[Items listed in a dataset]
● ● ● ● ● ● ●
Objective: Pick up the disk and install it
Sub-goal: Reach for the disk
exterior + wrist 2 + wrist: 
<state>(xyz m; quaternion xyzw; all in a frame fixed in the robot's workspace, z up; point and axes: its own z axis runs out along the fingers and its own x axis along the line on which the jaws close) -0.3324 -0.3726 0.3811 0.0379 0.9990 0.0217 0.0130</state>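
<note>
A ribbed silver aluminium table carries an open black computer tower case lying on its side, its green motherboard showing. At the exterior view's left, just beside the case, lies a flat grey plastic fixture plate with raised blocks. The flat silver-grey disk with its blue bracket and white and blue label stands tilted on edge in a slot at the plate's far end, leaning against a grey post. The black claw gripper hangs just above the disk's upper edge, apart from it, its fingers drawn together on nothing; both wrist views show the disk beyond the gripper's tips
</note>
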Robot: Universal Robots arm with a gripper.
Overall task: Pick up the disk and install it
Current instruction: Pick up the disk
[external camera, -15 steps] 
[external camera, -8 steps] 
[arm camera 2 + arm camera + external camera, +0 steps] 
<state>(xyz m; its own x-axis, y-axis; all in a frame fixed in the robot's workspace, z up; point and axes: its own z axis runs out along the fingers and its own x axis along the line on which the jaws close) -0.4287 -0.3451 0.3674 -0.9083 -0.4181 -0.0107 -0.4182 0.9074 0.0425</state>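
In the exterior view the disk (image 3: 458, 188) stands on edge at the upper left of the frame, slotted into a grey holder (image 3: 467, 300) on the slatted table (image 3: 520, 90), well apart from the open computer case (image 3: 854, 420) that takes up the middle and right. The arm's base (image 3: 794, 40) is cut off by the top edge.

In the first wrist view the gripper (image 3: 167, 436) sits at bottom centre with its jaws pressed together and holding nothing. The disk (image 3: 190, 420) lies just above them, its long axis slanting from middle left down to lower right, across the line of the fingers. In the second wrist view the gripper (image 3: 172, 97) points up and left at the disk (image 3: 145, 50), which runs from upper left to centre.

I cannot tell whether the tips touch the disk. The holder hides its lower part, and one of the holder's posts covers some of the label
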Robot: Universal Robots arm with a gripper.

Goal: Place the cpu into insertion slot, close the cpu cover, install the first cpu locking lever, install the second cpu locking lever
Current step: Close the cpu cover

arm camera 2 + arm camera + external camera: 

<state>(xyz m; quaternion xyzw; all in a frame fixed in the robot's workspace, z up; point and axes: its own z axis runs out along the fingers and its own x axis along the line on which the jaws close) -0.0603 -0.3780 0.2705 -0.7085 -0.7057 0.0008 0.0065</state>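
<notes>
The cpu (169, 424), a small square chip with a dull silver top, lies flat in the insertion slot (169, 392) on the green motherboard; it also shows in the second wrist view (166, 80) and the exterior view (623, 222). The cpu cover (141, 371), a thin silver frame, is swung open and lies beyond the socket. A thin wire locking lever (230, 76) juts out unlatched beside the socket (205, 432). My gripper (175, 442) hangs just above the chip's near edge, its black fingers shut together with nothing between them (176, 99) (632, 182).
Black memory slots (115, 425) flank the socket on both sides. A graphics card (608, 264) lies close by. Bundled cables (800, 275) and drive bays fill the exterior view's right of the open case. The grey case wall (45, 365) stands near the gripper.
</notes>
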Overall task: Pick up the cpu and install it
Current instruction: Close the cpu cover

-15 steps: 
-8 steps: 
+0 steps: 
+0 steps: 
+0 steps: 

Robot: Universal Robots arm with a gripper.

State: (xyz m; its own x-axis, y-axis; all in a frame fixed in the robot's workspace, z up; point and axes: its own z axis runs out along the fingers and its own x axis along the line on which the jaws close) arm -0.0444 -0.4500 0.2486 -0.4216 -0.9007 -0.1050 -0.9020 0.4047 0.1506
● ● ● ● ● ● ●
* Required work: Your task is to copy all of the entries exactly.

* Output of the exercise:
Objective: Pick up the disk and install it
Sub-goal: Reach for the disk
exterior + wrist 2 + wrist: 
<state>(xyz m; quaternion xyzw; all in a frame fixed in the robot's workspace, z up; point and axes: its own z axis runs out along the fingers and its own x axis along the line on which the jaws close) -0.3324 -0.3726 0.3811 0.0379 0.9990 0.0217 0.0130</state>
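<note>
A ribbed silver aluminium table carries an open black computer tower case lying on its side, its green motherboard showing. At the exterior view's left, just beside the case, lies a flat grey plastic fixture plate with raised blocks. The flat silver-grey disk with its blue bracket and white and blue label stands tilted on edge in a slot at the plate's far end, leaning against a grey post. The black claw gripper hangs just above the disk's upper edge, apart from it, its fingers drawn together on nothing; both wrist views show the disk beyond the gripper's tips
</note>
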Robot: Universal Robots arm with a gripper.
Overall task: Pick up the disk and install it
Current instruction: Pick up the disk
[external camera, -15 steps] 
[external camera, -8 steps] 
[arm camera 2 + arm camera + external camera, +0 steps] 
<state>(xyz m; its own x-axis, y-axis; all in a frame fixed in the robot's workspace, z up; point and axes: its own z axis runs out along the fingers and its own x axis along the line on which the jaws close) -0.4287 -0.3451 0.3674 -0.9083 -0.4181 -0.0107 -0.4182 0.9074 0.0425</state>
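In the exterior view the disk (image 3: 458, 188) stands on edge at the upper left of the frame, slotted into a grey holder (image 3: 467, 300) on the slatted table (image 3: 520, 90), well apart from the open computer case (image 3: 854, 420) that takes up the middle and right. The arm's base (image 3: 794, 40) is cut off by the top edge.

In the first wrist view the gripper (image 3: 167, 436) sits at bottom centre with its jaws pressed together and holding nothing. The disk (image 3: 190, 420) lies just above them, its long axis slanting from middle left down to lower right, across the line of the fingers. In the second wrist view the gripper (image 3: 172, 97) points up and left at the disk (image 3: 145, 50), which runs from upper left to centre.

I cannot tell whether the tips touch the disk. The holder hides its lower part, and one of the holder's posts covers some of the label
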Robot: Universal Robots arm with a gripper.

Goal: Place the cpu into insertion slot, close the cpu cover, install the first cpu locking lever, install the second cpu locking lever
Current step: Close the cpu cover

arm camera 2 + arm camera + external camera: 

<state>(xyz m; quaternion xyzw; all in a frame fixed in the robot's workspace, z up; point and axes: its own z axis runs out along the fingers and its own x axis along the line on which the jaws close) -0.0603 -0.3780 0.2705 -0.7085 -0.7057 0.0008 0.0065</state>
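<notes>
The cpu (169, 424), a small square chip with a dull silver top, lies flat in the insertion slot (169, 392) on the green motherboard; it also shows in the second wrist view (166, 80) and the exterior view (623, 222). The cpu cover (141, 371), a thin silver frame, is swung open and lies beyond the socket. A thin wire locking lever (230, 76) juts out unlatched beside the socket (205, 432). My gripper (175, 442) hangs just above the chip's near edge, its black fingers shut together with nothing between them (176, 99) (632, 182).
Black memory slots (115, 425) flank the socket on both sides. A graphics card (608, 264) lies close by. Bundled cables (800, 275) and drive bays fill the exterior view's right of the open case. The grey case wall (45, 365) stands near the gripper.
</notes>
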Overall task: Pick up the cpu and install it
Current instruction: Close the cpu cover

-15 steps: 
-8 steps: 
+0 steps: 
+0 steps: 
+0 steps: 

Robot: Universal Robots arm with a gripper.

State: (xyz m; its own x-axis, y-axis; all in a frame fixed in the robot's workspace, z up; point and axes: its own z axis runs out along the fingers and its own x axis along the line on which the jaws close) arm -0.0444 -0.4500 0.2486 -0.4216 -0.9007 -0.1050 -0.9020 0.4047 0.1506

Nothing more remains to be done for this exercise.